» **Problem description**
When you reach the line containing "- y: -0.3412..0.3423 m" in the records below, start copying exactly, and stop once you have copied the line containing "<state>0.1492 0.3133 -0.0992".

» **Supplied records**
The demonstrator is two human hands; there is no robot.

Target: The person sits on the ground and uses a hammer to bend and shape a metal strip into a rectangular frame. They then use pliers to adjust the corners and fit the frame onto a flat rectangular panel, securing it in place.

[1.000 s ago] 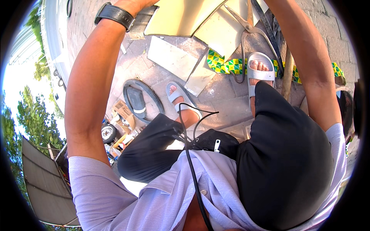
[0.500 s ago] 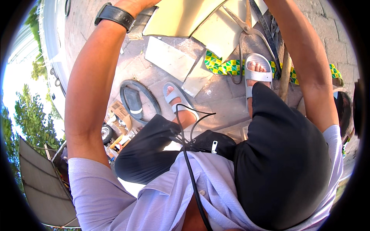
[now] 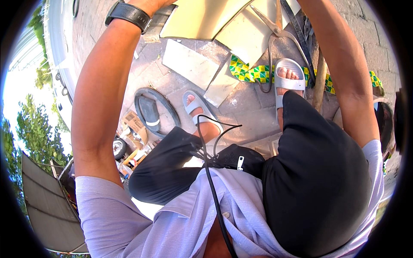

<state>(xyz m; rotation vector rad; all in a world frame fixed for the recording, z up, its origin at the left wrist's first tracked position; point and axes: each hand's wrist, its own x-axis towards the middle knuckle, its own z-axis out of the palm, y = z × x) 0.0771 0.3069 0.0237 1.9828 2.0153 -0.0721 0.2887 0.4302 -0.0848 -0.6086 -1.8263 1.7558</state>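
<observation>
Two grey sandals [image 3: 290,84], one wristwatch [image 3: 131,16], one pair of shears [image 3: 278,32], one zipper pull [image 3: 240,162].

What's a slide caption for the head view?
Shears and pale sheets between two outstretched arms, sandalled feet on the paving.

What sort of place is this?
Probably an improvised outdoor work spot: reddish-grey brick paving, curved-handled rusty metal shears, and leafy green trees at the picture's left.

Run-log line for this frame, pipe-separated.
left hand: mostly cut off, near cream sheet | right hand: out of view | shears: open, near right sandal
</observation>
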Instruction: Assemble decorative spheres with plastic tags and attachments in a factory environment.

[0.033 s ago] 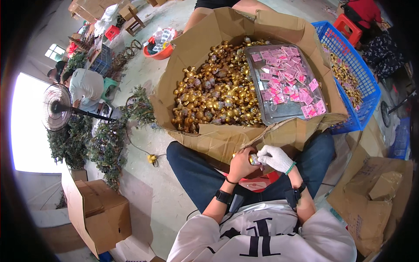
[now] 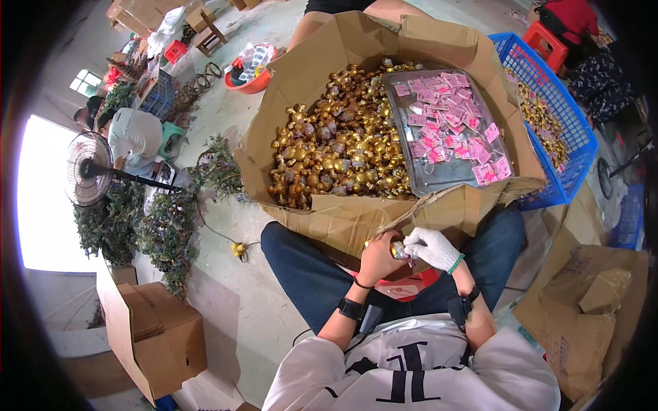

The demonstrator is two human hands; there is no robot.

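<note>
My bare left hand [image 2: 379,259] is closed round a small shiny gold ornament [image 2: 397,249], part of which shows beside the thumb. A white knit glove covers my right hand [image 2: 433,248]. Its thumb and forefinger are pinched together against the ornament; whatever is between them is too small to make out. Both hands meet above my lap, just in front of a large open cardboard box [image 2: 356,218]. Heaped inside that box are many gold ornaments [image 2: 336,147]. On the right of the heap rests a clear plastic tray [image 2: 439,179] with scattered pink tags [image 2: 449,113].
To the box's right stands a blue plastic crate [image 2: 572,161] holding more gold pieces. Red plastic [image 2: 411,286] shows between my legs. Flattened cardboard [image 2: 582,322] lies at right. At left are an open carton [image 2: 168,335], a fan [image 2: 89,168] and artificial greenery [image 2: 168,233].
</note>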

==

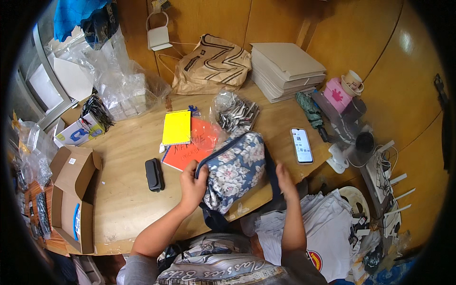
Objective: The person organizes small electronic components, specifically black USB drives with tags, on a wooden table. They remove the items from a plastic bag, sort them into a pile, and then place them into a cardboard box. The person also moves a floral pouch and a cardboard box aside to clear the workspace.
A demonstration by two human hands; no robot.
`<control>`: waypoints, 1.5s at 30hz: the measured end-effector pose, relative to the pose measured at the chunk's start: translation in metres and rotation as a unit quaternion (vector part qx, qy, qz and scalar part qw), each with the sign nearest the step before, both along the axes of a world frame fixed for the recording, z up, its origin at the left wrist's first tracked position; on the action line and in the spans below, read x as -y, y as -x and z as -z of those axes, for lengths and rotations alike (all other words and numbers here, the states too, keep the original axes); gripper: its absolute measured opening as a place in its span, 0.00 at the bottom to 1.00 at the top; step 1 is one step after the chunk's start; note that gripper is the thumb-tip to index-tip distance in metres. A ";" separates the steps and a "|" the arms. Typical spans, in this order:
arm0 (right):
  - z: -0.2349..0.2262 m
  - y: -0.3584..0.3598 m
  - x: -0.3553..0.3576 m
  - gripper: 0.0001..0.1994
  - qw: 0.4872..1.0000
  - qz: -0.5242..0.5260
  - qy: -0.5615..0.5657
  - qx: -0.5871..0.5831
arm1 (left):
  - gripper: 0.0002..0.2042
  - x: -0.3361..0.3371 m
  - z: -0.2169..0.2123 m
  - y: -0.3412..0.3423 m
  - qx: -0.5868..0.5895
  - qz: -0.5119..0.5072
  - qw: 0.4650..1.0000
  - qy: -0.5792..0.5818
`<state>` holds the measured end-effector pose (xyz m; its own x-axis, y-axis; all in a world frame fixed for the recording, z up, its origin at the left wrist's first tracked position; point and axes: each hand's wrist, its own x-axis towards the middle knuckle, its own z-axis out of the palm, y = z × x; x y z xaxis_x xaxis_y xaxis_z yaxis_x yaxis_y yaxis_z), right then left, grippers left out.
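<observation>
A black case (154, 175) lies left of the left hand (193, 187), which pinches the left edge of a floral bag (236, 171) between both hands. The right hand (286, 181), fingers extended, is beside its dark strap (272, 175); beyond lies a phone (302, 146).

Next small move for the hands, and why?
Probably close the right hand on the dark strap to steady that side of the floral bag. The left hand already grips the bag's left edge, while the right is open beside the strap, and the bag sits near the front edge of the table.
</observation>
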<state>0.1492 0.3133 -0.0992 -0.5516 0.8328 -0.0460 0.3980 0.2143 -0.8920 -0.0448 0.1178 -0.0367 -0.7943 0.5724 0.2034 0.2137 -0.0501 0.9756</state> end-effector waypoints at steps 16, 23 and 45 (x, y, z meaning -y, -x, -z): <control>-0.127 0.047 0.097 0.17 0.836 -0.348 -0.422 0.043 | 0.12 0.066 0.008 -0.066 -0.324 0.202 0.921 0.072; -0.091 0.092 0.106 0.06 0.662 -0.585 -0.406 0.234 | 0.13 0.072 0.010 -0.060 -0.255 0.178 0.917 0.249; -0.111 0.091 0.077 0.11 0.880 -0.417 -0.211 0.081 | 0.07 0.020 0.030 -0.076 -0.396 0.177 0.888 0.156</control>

» **Response for this exercise**
  - y: -0.3412..0.3423 m
  - qx: -0.5868..0.5895
  - qz: -0.5119..0.5072
  - qw: 0.4650..1.0000
  - qy: -0.5792..0.5818
`<state>` holds the measured end-effector pose (xyz m; its own x-axis, y-axis; all in a world frame fixed for the recording, z up, its origin at the left wrist's first tracked position; point and axes: each hand's wrist, its own x-axis towards the middle knuckle, its own z-axis out of the palm, y = z × x; x y z xaxis_x xaxis_y xaxis_z yaxis_x yaxis_y yaxis_z), right then left, grippers left out.
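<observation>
A black case (154, 175) lies left of the left hand (193, 187), which pinches the left edge of a floral bag (236, 171) between both hands. The right hand (286, 181), fingers extended, is beside its dark strap (272, 175); beyond lies a phone (302, 146).

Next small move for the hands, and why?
Probably close the right hand on the dark strap to steady that side of the floral bag. The left hand already grips the bag's left edge, while the right is open beside the strap, and the bag sits near the front edge of the table.
</observation>
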<state>0.1492 0.3133 -0.0992 -0.5516 0.8328 -0.0460 0.3980 0.2143 -0.8920 -0.0448 0.1178 -0.0367 -0.7943 0.5724 0.2034 0.2137 -0.0501 0.9756</state> end-effector waypoints at steps 16, 23 and 45 (x, y, z meaning -y, -x, -z): <control>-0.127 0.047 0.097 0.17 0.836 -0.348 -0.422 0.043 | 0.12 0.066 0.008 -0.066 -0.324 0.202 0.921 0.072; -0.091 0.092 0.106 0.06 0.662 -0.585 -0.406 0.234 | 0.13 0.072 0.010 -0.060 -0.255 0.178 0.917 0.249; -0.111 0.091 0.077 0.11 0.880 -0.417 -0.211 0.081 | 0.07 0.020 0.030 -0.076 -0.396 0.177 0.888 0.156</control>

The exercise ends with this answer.